Minutes later, when I introduce myself and mention BAEF to Kerry
of St. Martin's Press, she apologizes for having run out of the
500 business cards she had printed for the fair, but she gives me
her e-mail address and says she'll put me in touch with the
firm's editorial director. She says, in a voice hoarse from
nonstop talking, that he usually comes to Frankfurt, but that he
and his wife just had their second child, so he didn't come this
year. She tells me that although she's had meetings every half
hour with a succession of buyers and negotiators--and in spite of
attendance being up by almost four percent this year--in fact
less business takes place each year at the book fair, due to the
availability of top-quality online book catalogs on the Internet.
She explains that people used to come with their checkbooks and
say I'll take this and that and that. Now with electronic
catalogs, though, she says half of the people we do deals with
have already seen all our books online before coming here and
their buying books here is a mere formality.
Saturday:
Promising new contacts I meet today include a score of
helpful and informative U.S. publishers and editors and industry
figures from all across the country--including the proprietor of
Book Expo New York who takes a half an hour to critique our
brochure and offer advice on cost-effective outreach efforts by
BAEF in the Big Apple. Minutes later, after looking closely at
the BAEF brochure, a Monterey publisher--who tells me his firm is
in the process of hiring two editors--goes on to say that BAEF
and its online data base of editors and writers seem ideally
suited to help his company hire qualified editors when jobs open
up. He says his firm has had trouble finding qualified editors
locally, and he seems quite glad to keep our brochure.

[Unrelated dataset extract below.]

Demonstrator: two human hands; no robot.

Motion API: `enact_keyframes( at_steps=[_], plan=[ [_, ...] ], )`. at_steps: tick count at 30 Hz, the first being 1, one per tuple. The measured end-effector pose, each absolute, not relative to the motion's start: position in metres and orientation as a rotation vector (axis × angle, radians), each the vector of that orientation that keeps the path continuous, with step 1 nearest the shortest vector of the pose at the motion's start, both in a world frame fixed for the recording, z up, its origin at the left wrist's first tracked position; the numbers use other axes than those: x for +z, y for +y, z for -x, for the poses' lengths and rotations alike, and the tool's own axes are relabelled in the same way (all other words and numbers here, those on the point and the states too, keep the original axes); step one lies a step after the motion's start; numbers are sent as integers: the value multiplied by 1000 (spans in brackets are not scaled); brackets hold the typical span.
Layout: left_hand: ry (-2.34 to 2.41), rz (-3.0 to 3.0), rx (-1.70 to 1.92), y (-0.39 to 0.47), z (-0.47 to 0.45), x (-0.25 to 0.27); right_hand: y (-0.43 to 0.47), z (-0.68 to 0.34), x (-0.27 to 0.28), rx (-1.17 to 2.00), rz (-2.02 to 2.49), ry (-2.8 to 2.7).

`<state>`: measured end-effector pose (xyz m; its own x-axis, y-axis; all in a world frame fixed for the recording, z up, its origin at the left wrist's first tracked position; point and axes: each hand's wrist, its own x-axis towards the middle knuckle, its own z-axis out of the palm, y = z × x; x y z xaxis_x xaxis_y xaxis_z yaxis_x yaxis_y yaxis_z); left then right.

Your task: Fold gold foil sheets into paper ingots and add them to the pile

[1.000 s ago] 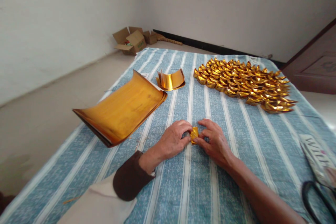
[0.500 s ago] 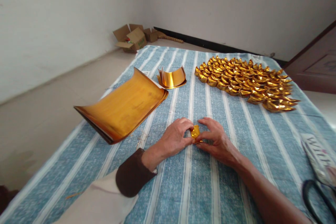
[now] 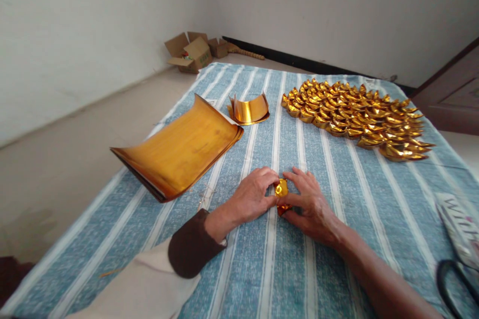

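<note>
Between my two hands is a small folded piece of gold foil paper [image 3: 282, 188], low over the striped cloth. My left hand [image 3: 252, 194] pinches its left side with thumb and fingers. From the right, my right hand [image 3: 310, 204] grips the near part, its forefinger lying across the foil and its thumb below. Part of the paper is hidden under the fingers. Beyond my left hand lies a stack of large gold foil sheets [image 3: 179, 144], curled at the ends. A smaller stack of curved gold strips [image 3: 250, 109] sits behind it.
Many folded gold paper ingots [image 3: 348, 114] stand in rows at the back right of the table with its blue striped cloth [image 3: 239, 269]. Black-handled scissors [image 3: 443, 279] lie at the right edge. Open cardboard boxes [image 3: 192, 55] are on the floor beyond.
More of the foil's near end now shows below my right forefinger. My right hand has shifted slightly around the paper; my left keeps its pinch. The whole view has moved a little.
</note>
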<state>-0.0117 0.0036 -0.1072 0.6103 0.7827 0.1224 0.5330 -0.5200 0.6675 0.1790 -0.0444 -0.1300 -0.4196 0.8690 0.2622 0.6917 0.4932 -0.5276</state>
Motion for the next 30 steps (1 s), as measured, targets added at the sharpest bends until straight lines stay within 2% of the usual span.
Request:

Moments later, a couple of aisles away, two publishers in
educational publishing are also visibly happy to learn about
BAEF. One, the New Jersey-based executive director of an
educational publishers association, says her membership is ideal
for our BAEF outreach effort, since it's made up of many
publishers who have books that she thinks would benefit from our
talents and expertise. She says we should send an electronic copy
of our brochure and that she'll get word out to the members of
her association. She and her companion, a cheerful gray-haired
man who says he's been coming to the fair for 30 years, agree
that BAEF specifically, and hands-on editors generally, should
have a more prominent and conspicuous role at the book fair. The
association head and her companion, whose business card
identifies him as an executive of KnowledgeQuest say that they
think that hands-on publishing and editing professionals should
have a formalized presence--possibly modeled after the
translators, who have had a translation center at the book fair
since 2003, or the librarians, who have a big separate meeting
and display area at the fair. They say I should also come to the
other big European fair they go to each spring in Bologna, and
they offer to let me share a booth with them there next year.
Sunday:
Despite some tiredness, as the book fair ends, I feel
pretty good as I realize I'm gradually learning how things work
here. I have an invitation to meet a publisher at his club in
London next week to talk about his new e-learning company, and
I've met dozens of fascinating new people. I've got plenty of new
ideas too. Next year, for instance, I tell myself I'm going to
set up lots of meetings with agents by making appointments well
before the book fair starts. I'm encouraged to take this approach
by one of the bright young women at the Literary Agent
receptionist desk who yesterday agreed to deliver BAEF brochures
to the mailboxes of selected New York and east and west coast
agents--after checking her lists to make sure they are still at
the book fair. This morning, from my hotel room, I have followed
up with e-mails to eight of the agents I left brochures for,
saying I'm still able to meet with them if they contact me. Next
year I tell myself I'll also hang out more with the translators,
who with their mostly Germany-based membership guilds and online
listings of members and specialties, are a lot like BAEF. A
number of translators think it's a good idea to pursue a
continuing dialogue with BAEF and other transatlantic editor
groups, as well as with the fair managers, about how hands-on
editors can take on a more prominent place in the book fair along
with their business-related and rights negotiating publishing
colleagues. As I leave the cavernous hall, stimulated by the
many new promising directions opening up, I don't mind hefting
the heavy briefcases bulging with pamphlets, catalogs, and
business cards, as I go out into the cool Frankfurt late fall
afternoon where I board the crowded tram bound for the hotel and
then on to the flugelhaven.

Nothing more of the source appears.